Damiano Tommasi è una figura indimenticabile nella storia della Roma, specialmente per i tifosi che hanno vissuto il trionfo del terzo scudetto, conquistato il 17 giugno 2001. La sua permanenza nel club, protrattasi nel tempo con un impegno e una dedizione fuori dal comune, è un esempio di attaccamento alla maglia che oggi si vede raramente. Tommasi, infatti, ha continuato a vestire i colori giallorossi anche quando la sua posizione contrattuale o economica non era più al vertice, accettando di fatto un ruolo e un compenso minimi pur di rimanere parte della squadra.
Questo gesto di profonda lealtà e passione rappresenta il suo essere un’anima candida nel mondo del calcio, un giocatore che ha anteposto i sentimenti e l’appartenenza alle pur legittime considerazioni economiche o di carriera. La sua figura è diventata sinonimo di integrità e amore per la Roma, distinguendolo in un panorama spesso dominato da logiche di mercato.

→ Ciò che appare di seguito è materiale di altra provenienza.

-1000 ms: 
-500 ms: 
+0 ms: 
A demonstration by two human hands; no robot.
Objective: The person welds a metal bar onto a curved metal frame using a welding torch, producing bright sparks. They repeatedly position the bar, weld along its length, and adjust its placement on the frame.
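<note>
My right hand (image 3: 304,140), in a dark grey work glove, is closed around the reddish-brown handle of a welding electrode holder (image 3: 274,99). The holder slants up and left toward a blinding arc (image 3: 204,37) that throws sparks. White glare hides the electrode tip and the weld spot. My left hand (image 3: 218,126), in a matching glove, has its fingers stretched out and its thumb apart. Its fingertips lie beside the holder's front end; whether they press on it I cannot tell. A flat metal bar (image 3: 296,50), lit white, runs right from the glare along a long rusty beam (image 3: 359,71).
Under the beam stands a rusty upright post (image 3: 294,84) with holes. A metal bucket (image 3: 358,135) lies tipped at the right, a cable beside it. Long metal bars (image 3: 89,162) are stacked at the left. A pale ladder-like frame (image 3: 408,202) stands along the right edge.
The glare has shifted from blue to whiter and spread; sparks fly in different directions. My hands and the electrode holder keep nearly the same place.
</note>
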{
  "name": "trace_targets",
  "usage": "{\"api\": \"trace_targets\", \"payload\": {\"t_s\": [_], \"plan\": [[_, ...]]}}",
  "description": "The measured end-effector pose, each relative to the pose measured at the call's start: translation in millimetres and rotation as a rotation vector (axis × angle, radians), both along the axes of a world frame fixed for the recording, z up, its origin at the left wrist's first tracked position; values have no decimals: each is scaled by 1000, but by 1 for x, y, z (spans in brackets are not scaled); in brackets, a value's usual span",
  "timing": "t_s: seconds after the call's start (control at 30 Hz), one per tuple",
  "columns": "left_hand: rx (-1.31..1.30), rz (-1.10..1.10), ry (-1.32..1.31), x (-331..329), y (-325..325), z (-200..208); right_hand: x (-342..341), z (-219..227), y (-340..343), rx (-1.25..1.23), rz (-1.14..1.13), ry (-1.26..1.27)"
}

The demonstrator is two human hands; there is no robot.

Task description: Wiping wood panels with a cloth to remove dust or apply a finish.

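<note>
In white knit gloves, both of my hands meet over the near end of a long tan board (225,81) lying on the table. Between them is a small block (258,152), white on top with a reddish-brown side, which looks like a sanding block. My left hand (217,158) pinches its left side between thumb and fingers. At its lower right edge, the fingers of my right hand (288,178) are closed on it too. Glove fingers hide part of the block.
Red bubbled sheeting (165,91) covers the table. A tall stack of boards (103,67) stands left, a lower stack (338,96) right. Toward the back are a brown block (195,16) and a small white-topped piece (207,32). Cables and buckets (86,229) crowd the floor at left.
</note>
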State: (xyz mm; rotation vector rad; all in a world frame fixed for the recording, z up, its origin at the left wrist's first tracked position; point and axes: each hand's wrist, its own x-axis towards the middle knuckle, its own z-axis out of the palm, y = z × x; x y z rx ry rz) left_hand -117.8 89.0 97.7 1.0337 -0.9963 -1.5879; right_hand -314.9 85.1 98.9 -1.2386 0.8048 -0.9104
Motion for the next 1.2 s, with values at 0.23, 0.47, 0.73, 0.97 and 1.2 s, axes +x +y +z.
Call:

In occasione dei suoi compleanni, il ricordo di Damiano Tommasi torna a galla con affetto. I suoi anni in giallorosso, segnati da quel memorabile scudetto, sono un capitolo prezioso nella memoria collettiva dei romanisti. La sua scelta di rimanere «con il minimo sindacale» non è solo un dettaglio contrattuale, ma un simbolo della sua dedizione incondizionata, un’eredità di valori che va ben oltre il terreno di gioco.